Please transcribe the listing below in full, exactly as written, leaving out its pictures.

• RECORDED DATA
========

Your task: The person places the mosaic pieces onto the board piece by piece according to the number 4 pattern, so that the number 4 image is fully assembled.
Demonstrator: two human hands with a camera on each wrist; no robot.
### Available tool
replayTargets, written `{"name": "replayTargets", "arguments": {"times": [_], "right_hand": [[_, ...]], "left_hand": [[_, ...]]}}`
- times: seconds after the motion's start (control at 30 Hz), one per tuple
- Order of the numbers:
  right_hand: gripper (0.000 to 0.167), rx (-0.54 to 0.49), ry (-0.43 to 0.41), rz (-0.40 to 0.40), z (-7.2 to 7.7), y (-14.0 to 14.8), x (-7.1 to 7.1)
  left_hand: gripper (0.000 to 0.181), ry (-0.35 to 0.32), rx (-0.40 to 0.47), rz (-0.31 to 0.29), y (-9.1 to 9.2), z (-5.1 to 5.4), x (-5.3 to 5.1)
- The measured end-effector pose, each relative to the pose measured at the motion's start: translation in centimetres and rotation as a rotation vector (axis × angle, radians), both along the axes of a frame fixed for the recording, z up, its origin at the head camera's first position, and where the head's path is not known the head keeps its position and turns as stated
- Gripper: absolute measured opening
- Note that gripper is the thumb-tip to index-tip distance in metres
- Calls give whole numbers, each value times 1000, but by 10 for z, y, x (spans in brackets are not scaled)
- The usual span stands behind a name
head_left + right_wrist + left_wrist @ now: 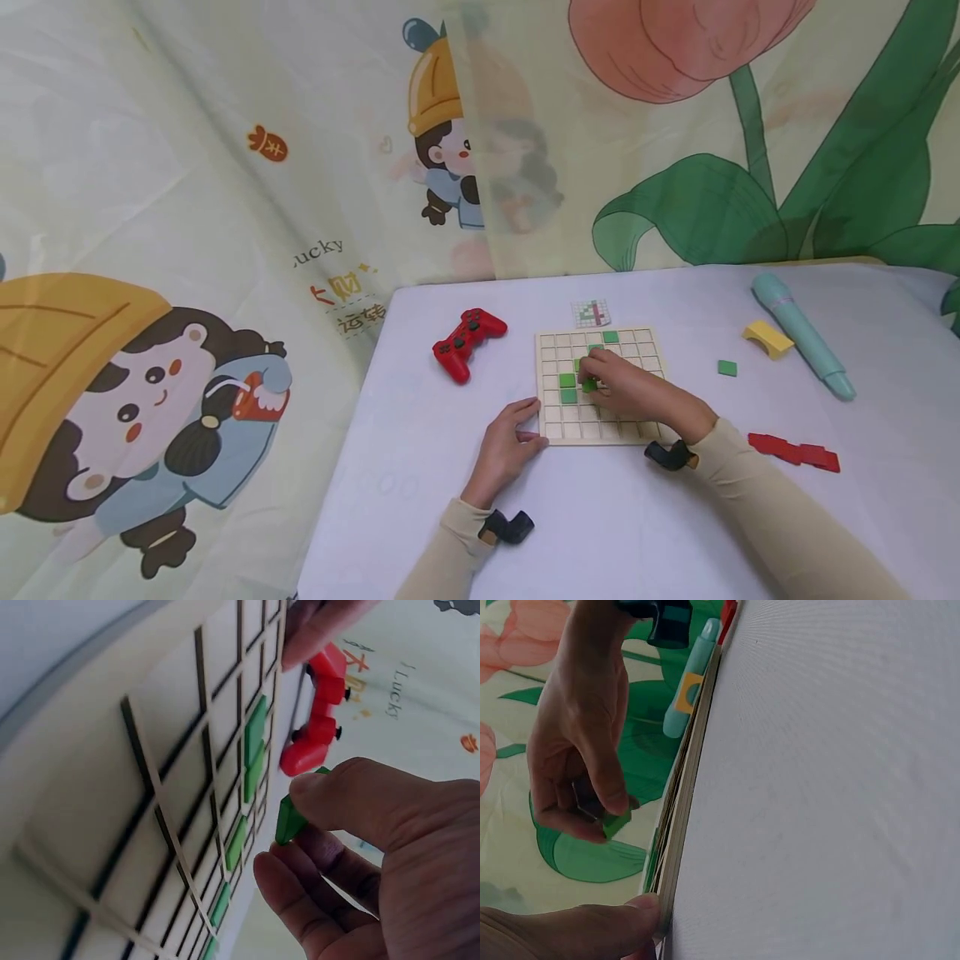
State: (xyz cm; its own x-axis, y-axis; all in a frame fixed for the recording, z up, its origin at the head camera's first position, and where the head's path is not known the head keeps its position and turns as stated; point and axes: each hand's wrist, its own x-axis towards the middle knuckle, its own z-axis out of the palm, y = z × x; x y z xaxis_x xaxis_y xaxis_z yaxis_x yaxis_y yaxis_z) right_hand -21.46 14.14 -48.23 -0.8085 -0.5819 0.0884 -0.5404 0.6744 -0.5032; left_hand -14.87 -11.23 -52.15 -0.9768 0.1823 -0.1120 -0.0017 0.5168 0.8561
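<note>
A wooden grid board (562, 429) lies on the table, with several green square tiles (567, 381) set in its cells. My right hand (630, 387) is over the middle of the board. Its thumb and fingers pinch a green tile (289, 819), held just above the grid in the right wrist view. My left hand (506, 446) touches the board's near left corner with fairly straight fingers. In the left wrist view its thumb (592, 926) rests against the board's edge.
A small pattern card (592, 313) lies behind the board. To the left is a red game controller (468, 343). On the right are a loose green tile (727, 367), a yellow arch block (767, 339), a teal microphone (802, 333) and several red tiles (795, 452).
</note>
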Motion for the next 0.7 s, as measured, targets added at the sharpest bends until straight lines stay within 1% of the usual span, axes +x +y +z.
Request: {"name": "replayTargets", "arguments": {"times": [0.1,0.37,0.7], "right_hand": [[18,27,-1,17,-4,-6,-2],[20,95,-19,4,-11,-11,-6],[21,106,-57,-16,-11,-13,-5]], "left_hand": [[65,-5,-4,-5,1,1,-1],[66,-20,-12,-4,3,3,0],[66,-28,-12,5,1,2,0]]}}
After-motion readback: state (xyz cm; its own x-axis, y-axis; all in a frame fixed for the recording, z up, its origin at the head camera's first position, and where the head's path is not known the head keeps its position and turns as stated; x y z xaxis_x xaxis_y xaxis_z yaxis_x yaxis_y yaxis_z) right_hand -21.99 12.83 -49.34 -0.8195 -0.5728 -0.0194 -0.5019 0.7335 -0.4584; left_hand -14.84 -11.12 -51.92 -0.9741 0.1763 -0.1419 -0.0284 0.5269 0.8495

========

• RESPONSE TO THIS TASK
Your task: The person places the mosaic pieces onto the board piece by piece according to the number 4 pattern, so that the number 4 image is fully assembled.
Demonstrator: two human hands with a camera on each wrist; no robot.
### Available tool
replayTargets, written `{"name": "replayTargets", "arguments": {"times": [_], "right_hand": [[_, ...]], "left_hand": [[_, ...]]}}`
- times: seconds after the motion's start (control at 30 Hz), one per tuple
- Order of the numbers:
  right_hand: gripper (0.000 to 0.167), rx (-0.54 to 0.49), ry (-0.43 to 0.41), rz (-0.40 to 0.40), z (-7.2 to 7.7), y (-14.0 to 14.8), x (-7.1 to 7.1)
  left_hand: gripper (0.000 to 0.181), ry (-0.35 to 0.32), rx (-0.40 to 0.47), rz (-0.31 to 0.29), y (-9.1 to 9.2), z (-5.1 to 5.4), x (-5.3 to 5.1)
- The measured end-effector pose, each relative to the pose measured at the motion's start: translation in centimetres and rotation as a rotation vector (axis × angle, radians), both along the axes of a frame fixed for the recording, z up, its origin at the head camera's first position, and where the head's path is not known the head keeps its position and turns as stated
- Gripper: absolute measured opening
- Note that gripper is the thumb-tip to index-tip distance in metres
- Calls give whole numbers, each value times 1000, but by 10 for z, y, x (spans in brackets are not scaled)
- The usual span stands behind a name
head_left + right_wrist + left_wrist @ now: 
State: (xyz cm; its own x-axis, y-axis; all in a frame fixed for the recording, z up, its origin at the head camera's first position, and where the head's path is not known the head keeps its position and turns as stated; point and axes: each hand's wrist, its own x-axis towards the middle knuckle, its own z-axis out of the palm, y = z × x; x y z xaxis_x xaxis_y xaxis_z yaxis_x yaxis_y yaxis_z) right_hand -21.46 14.14 -48.23 -0.8085 -0.5819 0.0884 -0.5404 0.6744 -0.5032; left_hand -14.87 -11.23 -52.15 -0.9768 0.1823 -0.1120 -0.0017 0.5168 0.8561
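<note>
A wooden grid board (562, 429) lies on the table, with several green square tiles (567, 381) set in its cells. My right hand (630, 387) is over the middle of the board. Its thumb and fingers pinch a green tile (289, 819), held just above the grid in the right wrist view. My left hand (506, 446) touches the board's near left corner with fairly straight fingers. In the left wrist view its thumb (592, 926) rests against the board's edge.
A small pattern card (592, 313) lies behind the board. To the left is a red game controller (468, 343). On the right are a loose green tile (727, 367), a yellow arch block (767, 339), a teal microphone (802, 333) and several red tiles (795, 452).
</note>
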Motion for the next 0.7 s, as measured, targets added at the sharpest bends until straight lines stay within 1% of the usual span, axes +x +y +z.
Request: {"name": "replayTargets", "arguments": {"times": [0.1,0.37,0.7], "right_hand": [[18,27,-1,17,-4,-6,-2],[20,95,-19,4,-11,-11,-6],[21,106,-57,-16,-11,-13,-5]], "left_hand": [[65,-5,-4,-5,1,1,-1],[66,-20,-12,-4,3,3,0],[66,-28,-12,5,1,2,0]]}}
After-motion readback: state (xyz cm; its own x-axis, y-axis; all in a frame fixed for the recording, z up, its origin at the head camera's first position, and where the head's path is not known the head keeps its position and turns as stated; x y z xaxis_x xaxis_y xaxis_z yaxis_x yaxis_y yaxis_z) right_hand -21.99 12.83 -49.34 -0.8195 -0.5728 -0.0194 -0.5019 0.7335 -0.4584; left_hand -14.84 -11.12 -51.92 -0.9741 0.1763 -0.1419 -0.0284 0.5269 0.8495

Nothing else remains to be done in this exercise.